- [PROBLEM TO SOLVE]
Could you reproduce, from the records below, everything from the line with "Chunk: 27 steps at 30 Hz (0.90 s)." down to the line with "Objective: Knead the", keeping both of those lines and changing nothing?

▼

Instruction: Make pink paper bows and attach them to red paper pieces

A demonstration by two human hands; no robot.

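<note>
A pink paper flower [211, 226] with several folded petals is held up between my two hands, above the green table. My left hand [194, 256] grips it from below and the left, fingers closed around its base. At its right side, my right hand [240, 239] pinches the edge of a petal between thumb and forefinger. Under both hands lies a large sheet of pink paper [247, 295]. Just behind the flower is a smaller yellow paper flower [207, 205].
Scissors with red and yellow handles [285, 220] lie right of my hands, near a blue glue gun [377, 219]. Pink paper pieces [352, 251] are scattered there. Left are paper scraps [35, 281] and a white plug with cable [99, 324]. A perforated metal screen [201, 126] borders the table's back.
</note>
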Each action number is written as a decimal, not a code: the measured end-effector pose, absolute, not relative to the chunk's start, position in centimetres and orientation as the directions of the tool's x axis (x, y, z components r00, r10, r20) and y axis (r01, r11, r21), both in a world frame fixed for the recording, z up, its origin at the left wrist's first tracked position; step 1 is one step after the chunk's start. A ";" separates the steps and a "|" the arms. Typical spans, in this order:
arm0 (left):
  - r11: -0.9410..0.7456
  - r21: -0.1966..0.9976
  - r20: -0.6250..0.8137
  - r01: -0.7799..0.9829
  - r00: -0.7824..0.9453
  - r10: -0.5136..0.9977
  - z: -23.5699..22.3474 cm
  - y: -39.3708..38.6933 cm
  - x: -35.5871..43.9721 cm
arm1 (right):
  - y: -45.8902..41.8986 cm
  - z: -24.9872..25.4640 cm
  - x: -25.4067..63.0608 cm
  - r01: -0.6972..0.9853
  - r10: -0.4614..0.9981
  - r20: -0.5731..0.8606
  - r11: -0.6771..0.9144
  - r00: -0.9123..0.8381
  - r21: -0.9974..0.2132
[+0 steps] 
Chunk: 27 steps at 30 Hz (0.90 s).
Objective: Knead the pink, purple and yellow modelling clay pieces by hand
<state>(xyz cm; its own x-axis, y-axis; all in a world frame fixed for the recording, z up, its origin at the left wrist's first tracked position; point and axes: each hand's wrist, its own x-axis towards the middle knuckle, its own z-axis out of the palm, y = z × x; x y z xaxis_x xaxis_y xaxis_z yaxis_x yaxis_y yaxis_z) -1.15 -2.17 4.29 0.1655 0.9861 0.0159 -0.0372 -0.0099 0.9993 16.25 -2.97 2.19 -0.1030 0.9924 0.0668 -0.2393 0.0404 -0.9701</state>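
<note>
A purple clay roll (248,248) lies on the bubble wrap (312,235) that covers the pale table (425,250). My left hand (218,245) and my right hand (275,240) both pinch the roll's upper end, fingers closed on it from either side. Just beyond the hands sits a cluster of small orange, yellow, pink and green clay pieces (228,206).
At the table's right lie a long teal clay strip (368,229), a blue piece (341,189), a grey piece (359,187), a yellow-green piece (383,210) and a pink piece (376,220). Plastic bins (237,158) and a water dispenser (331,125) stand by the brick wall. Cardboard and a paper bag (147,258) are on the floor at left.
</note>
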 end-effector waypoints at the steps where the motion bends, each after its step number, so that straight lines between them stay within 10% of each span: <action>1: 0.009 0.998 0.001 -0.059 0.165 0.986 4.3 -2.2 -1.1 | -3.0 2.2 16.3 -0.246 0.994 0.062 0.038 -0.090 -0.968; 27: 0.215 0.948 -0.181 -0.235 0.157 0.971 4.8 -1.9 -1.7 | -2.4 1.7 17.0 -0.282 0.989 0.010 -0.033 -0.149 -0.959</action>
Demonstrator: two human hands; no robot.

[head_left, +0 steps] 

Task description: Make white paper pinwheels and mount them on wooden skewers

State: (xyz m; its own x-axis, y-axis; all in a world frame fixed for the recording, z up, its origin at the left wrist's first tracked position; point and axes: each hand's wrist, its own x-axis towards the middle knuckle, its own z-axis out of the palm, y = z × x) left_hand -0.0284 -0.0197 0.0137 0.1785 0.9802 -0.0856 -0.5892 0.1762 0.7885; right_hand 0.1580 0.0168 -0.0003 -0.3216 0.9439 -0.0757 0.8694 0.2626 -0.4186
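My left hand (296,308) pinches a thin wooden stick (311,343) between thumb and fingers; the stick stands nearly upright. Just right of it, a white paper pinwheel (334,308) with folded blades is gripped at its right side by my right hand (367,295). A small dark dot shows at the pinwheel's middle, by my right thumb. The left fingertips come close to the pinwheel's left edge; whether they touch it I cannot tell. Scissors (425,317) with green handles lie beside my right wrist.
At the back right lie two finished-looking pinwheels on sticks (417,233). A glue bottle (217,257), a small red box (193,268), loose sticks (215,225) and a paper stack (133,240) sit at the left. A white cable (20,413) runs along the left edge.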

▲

- [FINISHED EXERCISE]
Chunk: 27 steps at 30 Hz (0.90 s).
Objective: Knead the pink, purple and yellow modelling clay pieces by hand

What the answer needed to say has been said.